Capter le CO2 dans le pot d'échappement des camions
En Suisse, plus d’un million de tonnes de CO2 émises annuellement sont imputables aux camions selon les chiffres de l’Office fédéral de la statistique. La part de camions électriques augmente fortement, mais reste encore confidentielle: en Europe par exemple, 600 camions électriques de seize tonnes et plus ont été immatriculés durant le premier trimestre 2023, contre 86 455 véhicules thermiques de même volume. Afin d’accélérer le processus de décarbonation, Qaptis, spin-off de l’EPFL, développe un système qui récolte le CO2 directement dans le pot d’échappement et le stocke à l’état liquide. Son prototype, qui vient d’arriver dans les locaux d’un transporteur romand avec qui Qaptis a noué un partenariat stratégique, va lui permettre d’effectuer de nouveaux tests en conditions réelles. «Nous planifions de mettre en service un premier véhicule de test fin 2024», note Théodore Caby, cofondateur et COO de la start-up.
Capter le CO2 à sa source
Le principal défi de ce système, issu du Laboratoire d’ingénierie des procédés industriels et des systèmes énergétiques, est de faire passer le CO2 gazeux à l’état liquide en utilisant le moins d’énergie extérieure possible afin de rendre le cercle vertueux. Le dispositif, installable sur des camions déjà en service, comporte plusieurs étapes de traitement. Après avoir été capturé dans le pot d’échappement, le CO2 refroidi est séparé des autres gaz (azote et oxygène) grâce à un procédé généré par un adsorbant, un composé chimique sous forme de poudre. «Sur le long terme, l’utilisation d’une poudre organométallique pourrait améliorer encore le procédé. Mais celle-ci n’est pas encore produite en quantité industrielle», souligne Théodore Caby. Une fois saturé, l’adsorbant est chauffé par la chaleur du moteur pour libérer le gaz carbonique. Des turbocompresseurs à haute vitesse compriment ensuite le gaz afin de le rendre liquide et donc moins volumineux. «Passer du laboratoire au milieu industriel est une première étape enfin réalisée, notre prochaine étape est de rendre le dispositif suffisamment petit pour être intégrable au camion».

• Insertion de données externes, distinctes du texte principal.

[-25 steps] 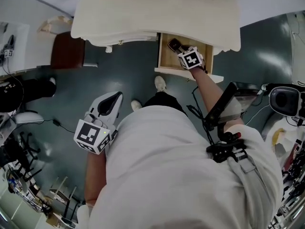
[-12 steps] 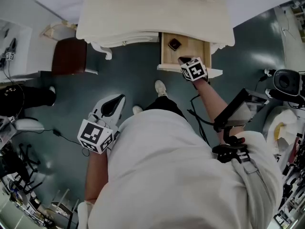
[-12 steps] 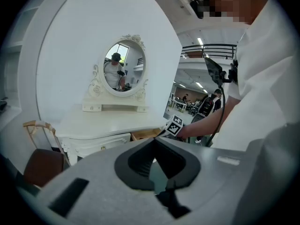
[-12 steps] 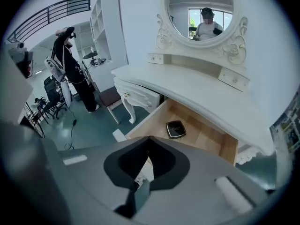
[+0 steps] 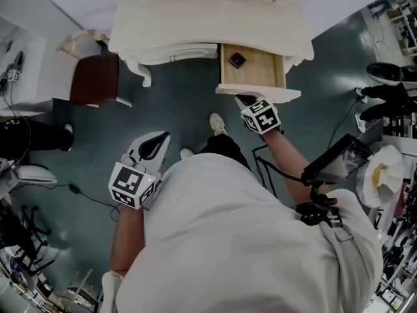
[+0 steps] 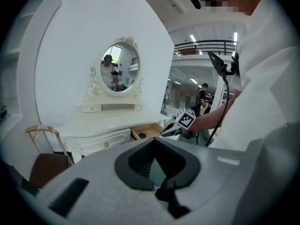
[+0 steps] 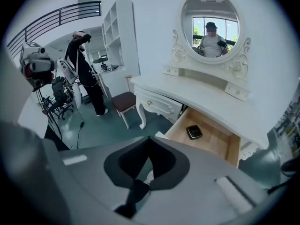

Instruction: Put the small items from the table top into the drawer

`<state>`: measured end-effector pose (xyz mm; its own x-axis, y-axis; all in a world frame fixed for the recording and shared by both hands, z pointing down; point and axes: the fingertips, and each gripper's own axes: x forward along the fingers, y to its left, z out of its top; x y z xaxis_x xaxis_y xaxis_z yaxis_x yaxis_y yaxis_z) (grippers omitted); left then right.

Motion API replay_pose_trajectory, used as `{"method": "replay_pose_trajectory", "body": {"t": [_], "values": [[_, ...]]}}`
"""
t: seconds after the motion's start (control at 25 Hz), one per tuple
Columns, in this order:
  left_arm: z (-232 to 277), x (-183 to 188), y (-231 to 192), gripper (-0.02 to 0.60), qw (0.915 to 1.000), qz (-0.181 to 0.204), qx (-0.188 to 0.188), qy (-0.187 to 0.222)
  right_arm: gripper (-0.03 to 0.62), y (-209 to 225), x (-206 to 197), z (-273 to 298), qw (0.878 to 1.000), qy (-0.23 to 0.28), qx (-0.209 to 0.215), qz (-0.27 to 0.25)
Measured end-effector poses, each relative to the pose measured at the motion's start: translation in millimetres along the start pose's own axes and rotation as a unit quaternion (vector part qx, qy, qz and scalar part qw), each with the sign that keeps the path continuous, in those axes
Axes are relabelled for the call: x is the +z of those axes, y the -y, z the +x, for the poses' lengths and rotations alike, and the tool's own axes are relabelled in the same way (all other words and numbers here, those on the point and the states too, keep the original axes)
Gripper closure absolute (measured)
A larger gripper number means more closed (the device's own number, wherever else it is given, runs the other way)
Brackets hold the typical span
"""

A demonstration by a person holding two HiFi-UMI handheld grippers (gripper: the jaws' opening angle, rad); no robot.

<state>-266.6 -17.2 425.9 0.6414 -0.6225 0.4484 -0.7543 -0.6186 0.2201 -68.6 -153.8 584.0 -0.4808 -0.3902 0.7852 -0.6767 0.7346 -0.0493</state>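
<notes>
Table (image 5: 208, 18): white, mirror (image 7: 210, 25) at the back; no small things show on the top in any view, though the far edge under the mirror is hard to read. Drawer (image 5: 264, 67): pulled open at the table's right end, wood floor showing. Item (image 5: 238, 60): one small dark square piece, lying flat in the drawer's back left corner, touching nothing else; its kind cannot be made out. Right claw (image 5: 244, 100): jaws closed together on nothing, just outside the drawer front, apart from the item. Left claw (image 5: 158, 140): jaws closed together, nothing between them, held low at the person's side, well apart from table and drawer. Status, as a judgement: the item is delivered, and with nothing visible left to collect the moving looks complete or nearly so. Outstanding: the drawer stands open, so pushing it shut may be all that remains, if the task wants that.
</notes>
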Motion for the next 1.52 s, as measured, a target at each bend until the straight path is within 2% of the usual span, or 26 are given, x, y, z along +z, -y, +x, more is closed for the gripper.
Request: {"method": "replay_pose_trajectory", "body": {"t": [0.28, 0.6, 1.16, 1.52], "values": [[-17.4, -21.6, 7.6, 0.580, 1.0000, 0.002, -0.007, -0.002, 0.593, -61.9, 9.9, -28.7, 0.999, 0.039, 0.028, -0.025], [-44.4, -36.1, 24.3, 0.580, 0.9998, 0.008, -0.019, 0.003, 0.594, -122.5, 14.3, -54.1, 0.996, 0.058, 0.045, -0.052], [-58.0, -44.2, 23.9, 0.580, 0.9999, -0.003, -0.010, 0.012, 0.594, -157.4, 35.2, -63.0, 0.991, 0.078, 0.071, -0.083], [-57.5, -46.8, 23.7, 0.580, 0.9998, -0.004, -0.010, 0.014, 0.594, -163.1, 40.9, -65.0, 0.989, 0.086, 0.073, -0.093]]}}
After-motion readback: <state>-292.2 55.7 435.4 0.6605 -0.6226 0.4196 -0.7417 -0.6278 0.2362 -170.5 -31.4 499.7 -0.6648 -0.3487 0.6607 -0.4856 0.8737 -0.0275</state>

Dans l’optique d’une neutralité climatique en 2050 telle que préconisée par le Groupe d’experts intergouvernemental sur l’évolution du climat (GIEC), réduire les émissions de gaz à effet de serre et miser sur les énergies renouvelables ne suffira pas : des milliards de tonnes de CO2 doivent également être retirées de l’atmosphère. Des technologies de captages sont en développement pour divers secteurs de l’industrie, de même que des filières de stockage et de traitement. Une partie de ce dioxyde de carbone pourra être valorisée dans l’industrie alimentaire, dans l’agriculture sous forme d’engrais, dans la production d’énergie ou de matériaux de construction ainsi que pour la fabrication d’hydrocarbures synthétiques. C’est dans ce réseau en développement que s’inscrit le dispositif de Qaptis. Le CO2 liquide, stocké dans une cuve à l’arrière de la cabine, est déchargé au retour du camion à l’entreprise. «Dans un premier temps, nous visons les entreprises de transport locales soucieuses de l’environnement», note Théodore Caby. Pour s’étendre sur un réseau plus vaste, l’entreprise prévoit dans un second temps de développer le système de récupération afin que les conducteurs puissent déverser le CO2 liquide dans des stations-service.
1,3 million pour une première levée de fonds
L’entreprise a franchi une étape clef au printemps 2023: les premières gouttes de CO2 ont pu être filtrées par un système, certes encore imposant, mais branché et organisé dans des conditions d’utilisation standards. Ce prototype, d’abord testé aux États-Unis, dans les locaux de partenaires de longue date, vient d’être installé à Tolochenaz afin d’être optimisé. Il faudra encore plusieurs mois de développement avant d’obtenir un système suffisamment miniaturisé pour être utilisé sur un camion: «une nouvelle technologie, modulable et répétable pour différents types de camions, nécessite encore de nombreuses adaptations après sa sortie du laboratoire avant d’être utilisée dans la vie quotidienne», souligne le COO. Le financement de la prochaine étape est assuré puisque la jeune entreprise a levé 1,3 million de francs de business angels et de fonds de capital-risque au mois de mars 2023. «La grande entreprise de transport locale avec qui nous sommes en contact souhaite utiliser notre technologie rapidement pour ses transports quotidiens. Des entreprises asiatiques nous ont également contactés, mais nous visons dans un premier temps les marchés suisse, allemand et autrichien.» Cette technologie pourrait également être adaptée pour capter le CO2 d’autres moyens de transport comme les bateaux.